L’EXCENTRICITÉ, REMPART DE LA DOULEUR

Willy extériorise sa douleur par l’extravagant, qui est ce qu’on peut appeler un geste pathétique, directement lié à la passion, la souffrance et l’affect. Ce sont des émotions plutôt négatives liées à la douleur que ce personnage projette à l’écran. Le geste pathétique extraie la passion et renvoie donc à la catharsis grecque. Et par catharsis, on entend communication, qui passe par un tiers. Ce tiers, c’est toute la grammaire cinématographique que les réalisateurs utilisent pour mettre en scène Daniel. Willy 1er atteint son spectateur par sa dimension haptique, donnant la sensation du toucher par le regard. Cela passe par des gros plans ou très gros plans à répétition, qui arrivent à simuler le tactile. Ainsi, les « quatre fantastiques » arrivent à rendre à Willy toute la beauté de son corps à l’écran, en confrontant ce corps difforme à la brutalité du monde. Un travail d’esthétisation qui résulte d’une nouvelle forme d’écriture cinématographique personnelle et juste. Juste, dans sa vision de notre monde, explorant ses fonctionnements et ses dysfonctionnements, personnelle car précise, serrée et sensible. Chaque lieu semble rejeter Willy, les réalisateurs savent rendre cette impression d’exclusion et d’espaces intimes gênants. Chaque captation de scènes extérieures et intérieures (le magasin où travaille Willy, son appartement, les paysages) relève d’une poésie maîtrisée avec brio.

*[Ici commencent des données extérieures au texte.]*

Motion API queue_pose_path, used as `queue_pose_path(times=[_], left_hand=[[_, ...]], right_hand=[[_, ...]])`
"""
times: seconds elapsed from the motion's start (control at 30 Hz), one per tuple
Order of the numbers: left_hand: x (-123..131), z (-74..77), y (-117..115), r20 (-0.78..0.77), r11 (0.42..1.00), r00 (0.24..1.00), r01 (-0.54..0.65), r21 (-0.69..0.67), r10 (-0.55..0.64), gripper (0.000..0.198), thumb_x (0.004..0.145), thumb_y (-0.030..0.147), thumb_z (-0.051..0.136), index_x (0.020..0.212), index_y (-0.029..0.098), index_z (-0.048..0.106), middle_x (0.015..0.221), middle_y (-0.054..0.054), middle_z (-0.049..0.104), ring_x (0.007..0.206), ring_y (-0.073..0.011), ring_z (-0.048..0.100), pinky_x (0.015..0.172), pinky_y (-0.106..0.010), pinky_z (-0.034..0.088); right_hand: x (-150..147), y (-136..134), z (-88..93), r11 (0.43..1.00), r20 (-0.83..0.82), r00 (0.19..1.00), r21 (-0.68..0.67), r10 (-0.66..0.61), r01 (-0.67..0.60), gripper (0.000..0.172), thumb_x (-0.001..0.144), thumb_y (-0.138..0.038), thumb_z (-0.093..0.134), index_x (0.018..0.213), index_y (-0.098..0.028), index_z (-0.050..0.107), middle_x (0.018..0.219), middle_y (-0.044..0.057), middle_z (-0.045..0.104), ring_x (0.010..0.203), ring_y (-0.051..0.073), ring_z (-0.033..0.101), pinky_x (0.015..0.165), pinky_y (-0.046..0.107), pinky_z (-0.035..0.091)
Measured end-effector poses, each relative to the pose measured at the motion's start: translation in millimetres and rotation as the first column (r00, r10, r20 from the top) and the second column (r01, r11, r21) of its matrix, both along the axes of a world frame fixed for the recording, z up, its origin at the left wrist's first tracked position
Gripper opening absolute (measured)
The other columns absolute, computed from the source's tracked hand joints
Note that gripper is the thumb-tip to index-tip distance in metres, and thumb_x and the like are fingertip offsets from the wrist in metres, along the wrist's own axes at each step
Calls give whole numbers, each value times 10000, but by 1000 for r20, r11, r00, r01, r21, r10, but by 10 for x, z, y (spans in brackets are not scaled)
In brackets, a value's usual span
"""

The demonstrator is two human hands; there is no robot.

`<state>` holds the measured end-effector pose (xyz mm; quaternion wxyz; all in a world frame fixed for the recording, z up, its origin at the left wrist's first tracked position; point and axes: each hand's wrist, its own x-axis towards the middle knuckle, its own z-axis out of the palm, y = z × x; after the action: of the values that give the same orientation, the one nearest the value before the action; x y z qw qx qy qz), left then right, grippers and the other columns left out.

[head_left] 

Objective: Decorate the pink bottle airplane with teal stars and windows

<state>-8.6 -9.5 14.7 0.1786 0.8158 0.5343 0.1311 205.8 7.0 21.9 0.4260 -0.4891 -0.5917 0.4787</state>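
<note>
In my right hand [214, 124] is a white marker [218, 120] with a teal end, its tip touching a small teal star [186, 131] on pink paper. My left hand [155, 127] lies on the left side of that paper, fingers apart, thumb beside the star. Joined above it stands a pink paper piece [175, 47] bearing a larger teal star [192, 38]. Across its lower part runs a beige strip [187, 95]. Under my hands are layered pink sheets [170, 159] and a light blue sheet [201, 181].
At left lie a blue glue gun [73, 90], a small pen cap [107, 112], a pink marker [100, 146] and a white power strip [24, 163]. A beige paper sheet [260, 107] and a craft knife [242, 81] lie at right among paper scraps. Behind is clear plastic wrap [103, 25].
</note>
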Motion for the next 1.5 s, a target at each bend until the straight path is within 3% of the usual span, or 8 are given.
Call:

« CINÉMA FRANÇAIS, VIVE LES EXCENTRIQUES ! »

Willy 1er s’inscrit dans un nouveau mouvement du cinéma français, celui de la tradition de l’extravagance, dont le chef de file serait le cinéaste Bruno Dumont. Nous étions revenus sur ce mouvement naissant lors d’un texte sur Tour de France, qui sortira le 16 novembre prochain. On rappelait alors que le numéro d’avril des Cahiers du Cinéma titrait « Cinéma Français, vive les excentriques ! », qui donnait le ton du 69ème Festival de Cannes, stimulé par un nouveau souffle du cinéma français porté par l’excentricité. Cette nouvelle excentricité française promet d’éclater un ensemble sclérosé, avec de nouvelles expériences. Et c’est exactement cela que nous propose ce film, une nouvelle expérience esthétique et narrative. Que l’on s’approche du montage Windows Movie Maker, ou d’une surimpression de plan avec des dauphins, l’extravagance semble être une notion que ces réalisateurs ont intégré dans leur maestria.

Ces quatre réalisateurs posent un regard pudique et tendre sur le personnage de Willy 1er, lui qui n’en laisse jamais rien paraître.